A word-for-word copy of the line containing "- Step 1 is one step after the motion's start" and every following line to the end of the data below is all the answer should hold.

- Opening Delimiter -

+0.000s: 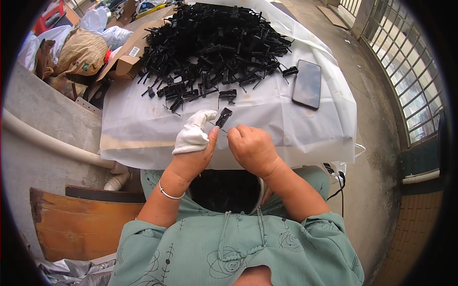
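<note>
Nearest to us is one green patterned blouse (191,248), and beyond it are our two hands: the right hand (253,148), curled closed around something we cannot tell, and the left hand (196,142), partly in one white glove (189,135), which grips one black part (224,117). This part lies at two o'clock from the left hand, the nearer one, and its long axis points to one o'clock. Farther, at two o'clock, rests one phone (307,85), and at twelve one pile of black pieces (214,45), too many to count.

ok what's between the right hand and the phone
In the head view, only a bare stretch of the white sheet lies between the right hand and the phone.
</note>
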Demonstrator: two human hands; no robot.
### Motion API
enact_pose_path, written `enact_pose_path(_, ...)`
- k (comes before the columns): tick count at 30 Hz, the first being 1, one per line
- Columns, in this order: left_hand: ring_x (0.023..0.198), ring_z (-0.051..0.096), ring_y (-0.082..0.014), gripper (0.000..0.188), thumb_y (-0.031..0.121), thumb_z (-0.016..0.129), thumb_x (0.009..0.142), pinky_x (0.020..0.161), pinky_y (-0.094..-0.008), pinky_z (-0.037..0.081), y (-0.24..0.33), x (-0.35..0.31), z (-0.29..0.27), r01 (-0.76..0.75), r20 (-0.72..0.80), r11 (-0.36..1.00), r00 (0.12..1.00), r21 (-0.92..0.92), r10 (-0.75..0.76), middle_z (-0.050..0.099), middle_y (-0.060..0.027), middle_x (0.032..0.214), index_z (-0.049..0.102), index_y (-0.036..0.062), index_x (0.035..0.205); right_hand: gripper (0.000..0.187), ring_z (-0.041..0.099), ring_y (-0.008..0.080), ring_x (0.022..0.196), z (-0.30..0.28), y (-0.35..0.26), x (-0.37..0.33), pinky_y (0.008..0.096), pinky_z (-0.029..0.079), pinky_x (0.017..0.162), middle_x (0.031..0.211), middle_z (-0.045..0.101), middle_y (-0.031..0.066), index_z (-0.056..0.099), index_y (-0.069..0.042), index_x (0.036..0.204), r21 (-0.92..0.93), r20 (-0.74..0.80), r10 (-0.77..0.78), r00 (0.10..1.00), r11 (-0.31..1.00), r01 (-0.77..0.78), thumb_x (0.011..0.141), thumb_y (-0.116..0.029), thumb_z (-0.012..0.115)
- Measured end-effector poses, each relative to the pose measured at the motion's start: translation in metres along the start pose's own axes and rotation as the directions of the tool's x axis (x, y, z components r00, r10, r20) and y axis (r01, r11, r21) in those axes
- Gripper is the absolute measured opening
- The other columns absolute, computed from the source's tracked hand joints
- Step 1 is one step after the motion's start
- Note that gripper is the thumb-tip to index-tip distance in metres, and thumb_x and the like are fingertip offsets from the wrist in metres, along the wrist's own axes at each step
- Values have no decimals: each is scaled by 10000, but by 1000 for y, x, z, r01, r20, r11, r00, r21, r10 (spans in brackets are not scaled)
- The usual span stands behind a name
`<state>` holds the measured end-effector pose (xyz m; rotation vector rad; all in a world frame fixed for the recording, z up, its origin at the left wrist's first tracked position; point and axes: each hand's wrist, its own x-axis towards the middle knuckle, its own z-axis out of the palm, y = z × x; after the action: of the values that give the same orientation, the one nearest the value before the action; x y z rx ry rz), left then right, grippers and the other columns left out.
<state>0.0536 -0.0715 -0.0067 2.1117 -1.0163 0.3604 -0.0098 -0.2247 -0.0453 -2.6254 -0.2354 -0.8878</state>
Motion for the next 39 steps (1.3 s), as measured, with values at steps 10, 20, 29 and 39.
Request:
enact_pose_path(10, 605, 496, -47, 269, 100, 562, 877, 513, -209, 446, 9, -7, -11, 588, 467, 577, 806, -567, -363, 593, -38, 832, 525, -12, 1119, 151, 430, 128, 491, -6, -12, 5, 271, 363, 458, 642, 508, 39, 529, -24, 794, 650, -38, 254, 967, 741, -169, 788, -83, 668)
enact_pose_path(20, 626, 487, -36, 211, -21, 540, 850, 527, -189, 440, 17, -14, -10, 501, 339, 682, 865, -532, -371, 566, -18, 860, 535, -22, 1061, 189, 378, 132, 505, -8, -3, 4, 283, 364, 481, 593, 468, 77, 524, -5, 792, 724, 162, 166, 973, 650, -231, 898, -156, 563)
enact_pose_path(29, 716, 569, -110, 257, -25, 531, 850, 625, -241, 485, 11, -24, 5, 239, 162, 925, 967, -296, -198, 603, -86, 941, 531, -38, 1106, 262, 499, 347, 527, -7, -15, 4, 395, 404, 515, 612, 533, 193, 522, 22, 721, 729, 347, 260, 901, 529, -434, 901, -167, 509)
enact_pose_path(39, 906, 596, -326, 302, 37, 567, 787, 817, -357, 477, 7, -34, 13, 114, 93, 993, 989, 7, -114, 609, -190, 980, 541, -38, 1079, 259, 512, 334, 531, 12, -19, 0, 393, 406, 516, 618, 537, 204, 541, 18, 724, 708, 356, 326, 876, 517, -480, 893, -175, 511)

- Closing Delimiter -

- Final answer -
- Step 1 is one step after the motion's start
- Note that gripper is the thumb-tip to index-tip distance in metres, and thumb_x and the like are fingertip offsets from the wrist in metres, along the wrist's own axes at each step
- Values have no decimals: each is scaled by 10000, but by 1000 for y, x, z, r01, r20, r11, r00, r21, r10 (spans in brackets are not scaled)
- The usual span stands behind a name
`<state>` holds the measured end-effector pose (xyz m; rotation vector rad; all in a world frame fixed for the recording, z up, its origin at the left wrist's first tracked position; point and axes: each hand's wrist, its own x-axis towards the middle knuckle, its own z-axis out of the palm, y = z × x; after the action: of the values that give the same orientation, the one nearest the value before the action; x y z rx ry rz), left then right, grippers and the other columns left out.
<state>0.0536 -0.0715 -0.0067 2.1117 -1.0163 0.3604 -0.0098 -0.2247 -0.0453 -2.6254 -0.2354 -0.8878</state>
Motion for the next 39 steps (1.3 s), as measured, with values at steps 10, 20, 29 and 39.
Request:
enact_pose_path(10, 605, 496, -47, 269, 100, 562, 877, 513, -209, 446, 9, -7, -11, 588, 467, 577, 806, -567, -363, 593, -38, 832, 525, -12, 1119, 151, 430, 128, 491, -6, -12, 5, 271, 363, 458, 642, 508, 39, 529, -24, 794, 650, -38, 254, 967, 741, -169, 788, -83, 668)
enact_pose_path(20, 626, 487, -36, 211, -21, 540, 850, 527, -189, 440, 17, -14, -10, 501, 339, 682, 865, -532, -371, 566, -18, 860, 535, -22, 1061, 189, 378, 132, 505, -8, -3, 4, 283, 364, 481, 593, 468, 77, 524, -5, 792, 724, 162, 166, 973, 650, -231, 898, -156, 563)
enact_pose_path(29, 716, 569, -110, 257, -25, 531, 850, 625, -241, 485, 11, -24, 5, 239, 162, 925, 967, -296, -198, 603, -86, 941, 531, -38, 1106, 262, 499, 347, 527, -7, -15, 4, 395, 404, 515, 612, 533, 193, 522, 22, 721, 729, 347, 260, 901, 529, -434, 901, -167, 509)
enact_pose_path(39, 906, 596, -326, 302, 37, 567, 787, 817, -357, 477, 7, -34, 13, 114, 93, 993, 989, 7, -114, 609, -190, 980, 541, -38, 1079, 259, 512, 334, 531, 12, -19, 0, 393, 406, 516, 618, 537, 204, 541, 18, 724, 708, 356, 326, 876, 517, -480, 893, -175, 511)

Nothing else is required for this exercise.